Return each line of the listing exactly as written.

───

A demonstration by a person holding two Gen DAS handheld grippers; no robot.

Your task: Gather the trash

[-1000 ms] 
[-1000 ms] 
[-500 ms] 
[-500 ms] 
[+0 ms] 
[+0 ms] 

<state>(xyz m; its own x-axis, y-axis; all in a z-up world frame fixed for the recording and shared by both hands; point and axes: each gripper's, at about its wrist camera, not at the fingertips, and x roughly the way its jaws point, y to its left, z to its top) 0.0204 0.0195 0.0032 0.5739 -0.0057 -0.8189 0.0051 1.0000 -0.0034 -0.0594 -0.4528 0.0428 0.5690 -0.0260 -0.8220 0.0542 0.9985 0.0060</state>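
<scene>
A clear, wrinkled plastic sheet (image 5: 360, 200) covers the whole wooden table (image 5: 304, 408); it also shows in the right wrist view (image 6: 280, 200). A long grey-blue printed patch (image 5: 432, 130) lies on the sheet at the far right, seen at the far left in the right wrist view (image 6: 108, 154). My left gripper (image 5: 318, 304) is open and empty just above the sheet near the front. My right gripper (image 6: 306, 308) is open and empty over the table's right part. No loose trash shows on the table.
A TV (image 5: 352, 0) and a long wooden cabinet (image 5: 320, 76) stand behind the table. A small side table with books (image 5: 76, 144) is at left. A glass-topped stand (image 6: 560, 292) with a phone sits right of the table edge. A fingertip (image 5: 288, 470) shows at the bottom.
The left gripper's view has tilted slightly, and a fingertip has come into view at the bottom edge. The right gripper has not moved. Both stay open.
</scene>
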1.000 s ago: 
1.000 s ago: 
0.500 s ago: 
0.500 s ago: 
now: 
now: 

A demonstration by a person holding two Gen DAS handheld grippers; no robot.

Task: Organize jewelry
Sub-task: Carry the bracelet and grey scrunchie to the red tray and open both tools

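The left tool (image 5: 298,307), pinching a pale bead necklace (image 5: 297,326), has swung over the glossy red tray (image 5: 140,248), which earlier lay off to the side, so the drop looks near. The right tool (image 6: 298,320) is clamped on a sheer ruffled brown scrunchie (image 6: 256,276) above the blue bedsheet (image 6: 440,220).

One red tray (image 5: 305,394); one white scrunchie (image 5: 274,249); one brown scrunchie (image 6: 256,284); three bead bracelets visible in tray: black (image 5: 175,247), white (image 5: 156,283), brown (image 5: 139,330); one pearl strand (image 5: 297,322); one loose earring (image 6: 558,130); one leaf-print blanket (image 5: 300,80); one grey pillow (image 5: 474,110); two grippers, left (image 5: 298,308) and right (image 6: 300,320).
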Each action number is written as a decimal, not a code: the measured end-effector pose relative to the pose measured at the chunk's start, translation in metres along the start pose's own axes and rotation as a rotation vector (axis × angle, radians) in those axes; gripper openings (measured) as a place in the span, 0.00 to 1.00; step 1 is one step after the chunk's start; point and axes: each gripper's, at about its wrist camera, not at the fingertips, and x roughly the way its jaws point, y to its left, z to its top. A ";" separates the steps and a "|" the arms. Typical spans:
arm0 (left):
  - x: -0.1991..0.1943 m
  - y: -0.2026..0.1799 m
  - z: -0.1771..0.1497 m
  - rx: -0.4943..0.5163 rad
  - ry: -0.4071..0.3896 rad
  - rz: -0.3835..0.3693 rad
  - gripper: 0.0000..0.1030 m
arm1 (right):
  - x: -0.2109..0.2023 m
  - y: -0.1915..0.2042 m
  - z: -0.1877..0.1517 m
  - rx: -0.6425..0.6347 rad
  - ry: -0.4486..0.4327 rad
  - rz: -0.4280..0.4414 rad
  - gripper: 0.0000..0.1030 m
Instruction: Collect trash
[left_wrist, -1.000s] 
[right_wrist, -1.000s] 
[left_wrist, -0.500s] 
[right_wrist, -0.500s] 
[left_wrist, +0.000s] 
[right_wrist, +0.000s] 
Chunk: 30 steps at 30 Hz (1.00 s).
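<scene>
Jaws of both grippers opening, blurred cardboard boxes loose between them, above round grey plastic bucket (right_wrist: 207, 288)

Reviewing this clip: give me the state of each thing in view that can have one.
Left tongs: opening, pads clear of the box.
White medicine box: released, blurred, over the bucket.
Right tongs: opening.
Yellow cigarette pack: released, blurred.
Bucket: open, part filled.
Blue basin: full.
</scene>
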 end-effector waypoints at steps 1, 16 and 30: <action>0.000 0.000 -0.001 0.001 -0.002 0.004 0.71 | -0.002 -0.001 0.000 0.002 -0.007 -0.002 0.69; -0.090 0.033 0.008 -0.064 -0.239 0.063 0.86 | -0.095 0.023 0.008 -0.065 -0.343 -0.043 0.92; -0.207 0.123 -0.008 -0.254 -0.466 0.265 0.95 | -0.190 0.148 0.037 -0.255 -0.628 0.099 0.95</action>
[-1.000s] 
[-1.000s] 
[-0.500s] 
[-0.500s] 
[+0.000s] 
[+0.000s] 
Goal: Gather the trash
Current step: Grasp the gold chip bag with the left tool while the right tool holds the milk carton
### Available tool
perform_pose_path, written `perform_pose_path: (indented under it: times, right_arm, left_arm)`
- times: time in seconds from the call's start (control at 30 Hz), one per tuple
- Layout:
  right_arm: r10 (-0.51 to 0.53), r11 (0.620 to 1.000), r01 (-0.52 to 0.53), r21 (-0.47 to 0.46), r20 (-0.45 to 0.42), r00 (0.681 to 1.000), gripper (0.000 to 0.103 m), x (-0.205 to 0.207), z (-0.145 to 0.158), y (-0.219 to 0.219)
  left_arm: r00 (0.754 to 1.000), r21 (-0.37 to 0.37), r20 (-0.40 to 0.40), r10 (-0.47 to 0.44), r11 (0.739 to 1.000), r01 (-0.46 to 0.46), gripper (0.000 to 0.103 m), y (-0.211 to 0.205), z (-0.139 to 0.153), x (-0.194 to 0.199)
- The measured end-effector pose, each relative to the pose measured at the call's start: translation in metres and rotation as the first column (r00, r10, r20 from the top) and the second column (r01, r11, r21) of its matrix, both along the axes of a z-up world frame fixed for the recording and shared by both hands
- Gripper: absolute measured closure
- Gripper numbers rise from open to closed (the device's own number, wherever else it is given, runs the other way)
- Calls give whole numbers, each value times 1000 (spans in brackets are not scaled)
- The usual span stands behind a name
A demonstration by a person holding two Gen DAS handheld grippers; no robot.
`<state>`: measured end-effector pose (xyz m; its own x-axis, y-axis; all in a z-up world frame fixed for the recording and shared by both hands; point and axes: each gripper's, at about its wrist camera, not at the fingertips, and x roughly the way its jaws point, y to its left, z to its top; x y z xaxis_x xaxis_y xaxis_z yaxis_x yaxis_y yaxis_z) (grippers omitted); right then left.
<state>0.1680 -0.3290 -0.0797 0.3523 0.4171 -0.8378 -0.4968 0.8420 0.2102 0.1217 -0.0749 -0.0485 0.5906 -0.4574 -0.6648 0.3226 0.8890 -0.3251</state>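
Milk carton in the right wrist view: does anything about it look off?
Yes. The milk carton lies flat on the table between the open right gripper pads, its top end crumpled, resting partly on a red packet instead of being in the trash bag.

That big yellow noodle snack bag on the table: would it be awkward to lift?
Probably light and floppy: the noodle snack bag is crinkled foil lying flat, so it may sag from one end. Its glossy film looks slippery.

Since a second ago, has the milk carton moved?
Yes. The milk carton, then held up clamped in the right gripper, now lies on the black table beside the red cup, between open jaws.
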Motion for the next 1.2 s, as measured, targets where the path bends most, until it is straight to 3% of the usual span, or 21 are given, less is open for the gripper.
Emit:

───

* **Output of the task**
A demonstration by a person holding two Gen DAS handheld grippers; no robot.

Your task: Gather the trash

[-1000 ms] 
[-1000 ms] 
[-500 ms] 
[-500 ms] 
[+0 ms] 
[+0 ms] 

<state>(xyz m; its own x-axis, y-axis; all in a z-up world frame fixed for the recording and shared by both hands; point and axes: each gripper's, at about its wrist camera, not at the fingertips, and x roughly the way its jaws point, y to its left, z to its top) 0.0204 0.0195 0.0032 0.5739 -0.0057 -0.8189 0.0051 1.0000 -0.0034 -0.0594 -0.4528 0.0428 0.5690 -0.0260 -0.8220 0.0542 0.9985 0.0060</state>
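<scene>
A clear, wrinkled plastic sheet (image 5: 360, 200) covers the whole wooden table (image 5: 304, 408); it also shows in the right wrist view (image 6: 280, 200). A long grey-blue printed patch (image 5: 432, 130) lies on the sheet at the far right, seen at the far left in the right wrist view (image 6: 108, 154). My left gripper (image 5: 318, 304) is open and empty just above the sheet near the front. My right gripper (image 6: 306, 308) is open and empty over the table's right part. No loose trash shows on the table.
A TV (image 5: 352, 0) and a long wooden cabinet (image 5: 320, 76) stand behind the table. A small side table with books (image 5: 76, 144) is at left. A glass-topped stand (image 6: 560, 292) with a phone sits right of the table edge. A fingertip (image 5: 288, 470) shows at the bottom.
The left gripper's view has tilted slightly, and a fingertip has come into view at the bottom edge. The right gripper has not moved. Both stay open.
</scene>
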1.000 s ago: 
1.000 s ago: 
0.500 s ago: 
0.500 s ago: 
now: 
now: 

A demonstration by a person holding two Gen DAS handheld grippers; no robot.

Task: Organize jewelry
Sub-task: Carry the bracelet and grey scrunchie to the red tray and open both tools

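The left tool (image 5: 298,307), pinching a pale bead necklace (image 5: 297,326), has swung over the glossy red tray (image 5: 140,248), which earlier lay off to the side, so the drop looks near. The right tool (image 6: 298,320) is clamped on a sheer ruffled brown scrunchie (image 6: 256,276) above the blue bedsheet (image 6: 440,220).

One red tray (image 5: 305,394); one white scrunchie (image 5: 274,249); one brown scrunchie (image 6: 256,284); three bead bracelets visible in tray: black (image 5: 175,247), white (image 5: 156,283), brown (image 5: 139,330); one pearl strand (image 5: 297,322); one loose earring (image 6: 558,130); one leaf-print blanket (image 5: 300,80); one grey pillow (image 5: 474,110); two grippers, left (image 5: 298,308) and right (image 6: 300,320).
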Each action number is written as a decimal, not a code: the measured end-effector pose relative to the pose measured at the chunk's start, translation in metres along the start pose's own axes and rotation as a rotation vector (axis × angle, radians) in those axes; gripper openings (measured) as a place in the span, 0.00 to 1.00; step 1 is one step after the chunk's start; point and axes: each gripper's, at about its wrist camera, not at the fingertips, and x roughly the way its jaws point, y to its left, z to its top. A ";" separates the steps and a "|" the arms. Typical spans:
arm0 (left):
  - x: -0.1991..0.1943 m
  - y: -0.2026..0.1799 m
  - z: -0.1771..0.1497 m
  - rx: -0.4943..0.5163 rad
  - ry: -0.4071..0.3896 rad
  - rz: -0.3835..0.3693 rad
  - gripper: 0.0000..0.1030 m
arm1 (right):
  - x: -0.2109..0.2023 m
  - y: -0.1915..0.2042 m
  - z: -0.1877..0.1517 m
  - rx: -0.6425..0.6347 rad
  - ry: -0.4486..0.4327 rad
  - rz: -0.4280..0.4414 rad
  - gripper: 0.0000..0.1030 m
Instruction: Collect trash
[left_wrist, -1.000s] 
[right_wrist, -1.000s] 
[left_wrist, -0.500s] 
[right_wrist, -0.500s] 
[left_wrist, +0.000s] 
[right_wrist, +0.000s] 
Chunk: 30 steps at 30 Hz (1.00 s).
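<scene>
Jaws of both grippers opening, blurred cardboard boxes loose between them, above round grey plastic bucket (right_wrist: 207, 288)

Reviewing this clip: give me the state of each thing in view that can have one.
Left tongs: opening, pads clear of the box.
White medicine box: released, blurred, over the bucket.
Right tongs: opening.
Yellow cigarette pack: released, blurred.
Bucket: open, part filled.
Blue basin: full.
</scene>
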 end-effector waypoints at steps 1, 16 and 30: <action>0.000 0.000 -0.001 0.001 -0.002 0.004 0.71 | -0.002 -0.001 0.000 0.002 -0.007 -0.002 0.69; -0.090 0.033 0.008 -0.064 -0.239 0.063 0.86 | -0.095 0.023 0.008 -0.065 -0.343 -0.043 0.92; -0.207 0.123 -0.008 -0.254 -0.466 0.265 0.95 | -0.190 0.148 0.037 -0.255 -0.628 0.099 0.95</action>
[-1.000s] 
[-1.000s] 
[-0.500s] 
[-0.500s] 
[+0.000s] 
[+0.000s] 
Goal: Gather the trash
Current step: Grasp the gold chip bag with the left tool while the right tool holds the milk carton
### Available tool
perform_pose_path, written `perform_pose_path: (indented under it: times, right_arm, left_arm)`
- times: time in seconds from the call's start (control at 30 Hz), one per tuple
- Layout:
  right_arm: r10 (-0.51 to 0.53), r11 (0.620 to 1.000), r01 (-0.52 to 0.53), r21 (-0.47 to 0.46), r20 (-0.45 to 0.42), r00 (0.681 to 1.000), gripper (0.000 to 0.103 m), x (-0.205 to 0.207), z (-0.145 to 0.158), y (-0.219 to 0.219)
  left_arm: r00 (0.754 to 1.000), r21 (-0.37 to 0.37), r20 (-0.40 to 0.40), r10 (-0.47 to 0.44), r11 (0.739 to 1.000), r01 (-0.46 to 0.46), gripper (0.000 to 0.103 m), y (-0.211 to 0.205), z (-0.139 to 0.153), x (-0.194 to 0.199)
- The measured end-effector pose, each relative to the pose measured at the call's start: translation in metres and rotation as the first column (r00, r10, r20 from the top) and the second column (r01, r11, r21) of its matrix, both along the axes of a z-up world frame fixed for the recording and shared by both hands
- Gripper: absolute measured closure
- Gripper numbers rise from open to closed (the device's own number, wherever else it is given, runs the other way)
- Calls give whole numbers, each value times 1000 (spans in brackets are not scaled)
- The usual span stands behind a name
A demonstration by a person holding two Gen DAS handheld grippers; no robot.
`<state>`: measured end-effector pose (xyz m; its own x-axis, y-axis; all in a z-up world frame fixed for the recording and shared by both hands; point and axes: each gripper's, at about its wrist camera, not at the fingertips, and x roughly the way its jaws point, y to its left, z to its top; x y z xaxis_x xaxis_y xaxis_z yaxis_x yaxis_y yaxis_z) (grippers omitted); right then left.
<state>0.1680 -0.3290 -0.0797 0.3523 0.4171 -0.8378 -0.4968 0.8420 0.2102 0.1217 -0.0749 -0.0485 0.5906 -0.4574 -0.6648 0.3226 0.8890 -0.3251</state>
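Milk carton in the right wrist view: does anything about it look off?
Yes. The milk carton lies flat on the table between the open right gripper pads, its top end crumpled, resting partly on a red packet instead of being in the trash bag.

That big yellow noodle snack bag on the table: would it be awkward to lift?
Probably light and floppy: the noodle snack bag is crinkled foil lying flat, so it may sag from one end. Its glossy film looks slippery.

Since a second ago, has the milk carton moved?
Yes. The milk carton, then held up clamped in the right gripper, now lies on the black table beside the red cup, between open jaws.
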Motion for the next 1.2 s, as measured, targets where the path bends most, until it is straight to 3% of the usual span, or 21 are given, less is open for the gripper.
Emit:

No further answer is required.